Del poder al dominio, del dominio a la imposición, de la imposición de una idea a la obediencia ciega y de la ceguera al acto de locura. Hay tantos poderes como dominados y consecuencias, pero siempre, para que haya un poder se requiere de un dominado, aunque pocas veces seamos conscientes de lo poderosos que podemos ser, o de lo dominados que estamos. Yo por lo menos me siento poderoso cuando escribo, porque escribo y creo y me convenzo y me desconvenzo y analizo y profundizo y descubro e invento, y me siento dominado cuando odio porque odio, y en estado de odio pierdo el tiempo y la fuerza y los días y las noches y al final termino por comprender que la mejor venganza posible es con una rosa, que es decir con mis triunfos, con lo poco de mi obra, que por ser mía y solo por eso es una puñalada para mis dulces odiados.

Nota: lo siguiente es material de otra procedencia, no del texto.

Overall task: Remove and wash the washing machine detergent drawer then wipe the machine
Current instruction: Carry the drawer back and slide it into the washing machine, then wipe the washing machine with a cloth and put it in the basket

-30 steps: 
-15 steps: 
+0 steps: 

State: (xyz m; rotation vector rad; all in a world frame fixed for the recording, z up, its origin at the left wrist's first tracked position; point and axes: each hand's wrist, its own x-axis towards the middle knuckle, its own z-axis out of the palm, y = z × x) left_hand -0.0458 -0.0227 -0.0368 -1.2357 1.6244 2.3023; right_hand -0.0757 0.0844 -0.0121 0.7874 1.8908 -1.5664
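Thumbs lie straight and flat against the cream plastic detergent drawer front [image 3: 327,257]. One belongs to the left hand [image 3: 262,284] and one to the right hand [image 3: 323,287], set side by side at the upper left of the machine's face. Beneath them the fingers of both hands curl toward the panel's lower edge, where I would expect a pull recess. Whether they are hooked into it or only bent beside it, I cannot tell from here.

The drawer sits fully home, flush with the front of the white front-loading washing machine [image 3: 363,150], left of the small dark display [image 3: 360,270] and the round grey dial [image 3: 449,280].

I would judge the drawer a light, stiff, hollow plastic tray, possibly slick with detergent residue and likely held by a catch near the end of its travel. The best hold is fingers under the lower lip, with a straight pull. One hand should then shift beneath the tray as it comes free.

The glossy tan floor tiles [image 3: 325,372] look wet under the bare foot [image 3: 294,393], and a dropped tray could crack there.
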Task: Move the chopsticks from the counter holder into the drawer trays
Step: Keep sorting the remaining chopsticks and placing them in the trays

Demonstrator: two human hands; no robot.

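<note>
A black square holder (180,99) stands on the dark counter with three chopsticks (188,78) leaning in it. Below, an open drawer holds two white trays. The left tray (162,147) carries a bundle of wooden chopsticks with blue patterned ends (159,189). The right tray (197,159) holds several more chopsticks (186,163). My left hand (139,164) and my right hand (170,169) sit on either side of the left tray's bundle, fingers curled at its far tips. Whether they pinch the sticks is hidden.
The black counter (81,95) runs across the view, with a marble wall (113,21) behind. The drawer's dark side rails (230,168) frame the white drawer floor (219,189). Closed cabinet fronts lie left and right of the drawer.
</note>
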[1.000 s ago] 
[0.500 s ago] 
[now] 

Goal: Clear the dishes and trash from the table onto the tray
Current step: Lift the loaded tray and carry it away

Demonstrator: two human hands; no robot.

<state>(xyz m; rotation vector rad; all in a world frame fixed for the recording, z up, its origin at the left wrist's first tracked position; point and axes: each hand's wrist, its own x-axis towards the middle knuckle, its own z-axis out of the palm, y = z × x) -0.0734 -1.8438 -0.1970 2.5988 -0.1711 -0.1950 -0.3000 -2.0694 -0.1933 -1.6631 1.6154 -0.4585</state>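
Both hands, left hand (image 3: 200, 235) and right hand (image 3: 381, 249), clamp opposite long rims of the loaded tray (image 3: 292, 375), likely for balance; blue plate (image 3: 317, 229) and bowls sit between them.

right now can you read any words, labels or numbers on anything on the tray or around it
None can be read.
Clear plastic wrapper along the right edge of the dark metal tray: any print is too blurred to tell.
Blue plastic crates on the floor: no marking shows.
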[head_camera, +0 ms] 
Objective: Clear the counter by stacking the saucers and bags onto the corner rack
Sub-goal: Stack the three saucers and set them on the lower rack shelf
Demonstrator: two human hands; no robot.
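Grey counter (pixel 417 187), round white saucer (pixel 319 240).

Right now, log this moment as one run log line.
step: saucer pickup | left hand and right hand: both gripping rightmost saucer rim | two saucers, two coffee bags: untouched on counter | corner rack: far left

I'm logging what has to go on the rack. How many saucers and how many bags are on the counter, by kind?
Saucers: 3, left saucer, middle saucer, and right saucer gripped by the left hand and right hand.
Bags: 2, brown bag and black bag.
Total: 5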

Pero más allá de venenos, cuchillos y sangre, sé, o quiero convencerme, de que esos dulces odiados también son una especie de bendición para mí. Sin ellos, no podría ni acercarme a conocer lo que es el odio, lo que es odiar o lo que es aproximarse por lo menos a tener un enemigo. Sin ellos, no agudizaría todas las noches mis estrategias para posibles venganzas ni me dedicaría a buscar y a cuidar y analizar cada uno de los detalles de lo que hacen y dejan de hacer y de lo que dicen y dejan de decir esos dulces odiados, hasta el punto de que en más de una ocasión me he descubierto pensando que si no tuviera enemigos tendría que crearlos, y la verdad es que no logro determinar si los que tengo los creé o siempre estuvieron por ahí.
Es más, no logro descifrar si los que inventé o estaban por ahí existen en realidad. Sólo sé que para bien o para mal, para un lado o para el otro, el odiado ejerce un poder embrujador y casi eterno sobre aquel que lo odia: el poder de los poderes. Lo provoca, lo atrae, lo lleva al lugar que se propone, lo viste con los diseños y colores que elige, lo atrapa, lo hace hablar, cantar, callar, y la mayoría de las veces, gritar, y cada vez que lo hace gritar, hablar o callar lo confunde y le hace perder la razón. Por momentos lo vuelve invisible, demasiado invisible, y cuando se le antoja, si se le antoja, con una sola pincelada lo pone en el lugar que quiere, y en otros, lo vuelve visible, demasiado visible, e incluso lo desnuda en el momento menos oportuno y ante la mirada de todos los otros que desee cuando lo considera oportuno. Le da órdenes sin darle órdenes.
Lo acomoda, lo desacomoda, lo amarga y lo alegra, y con cada uno de sus movimientos le recuerda que él es su titiritero.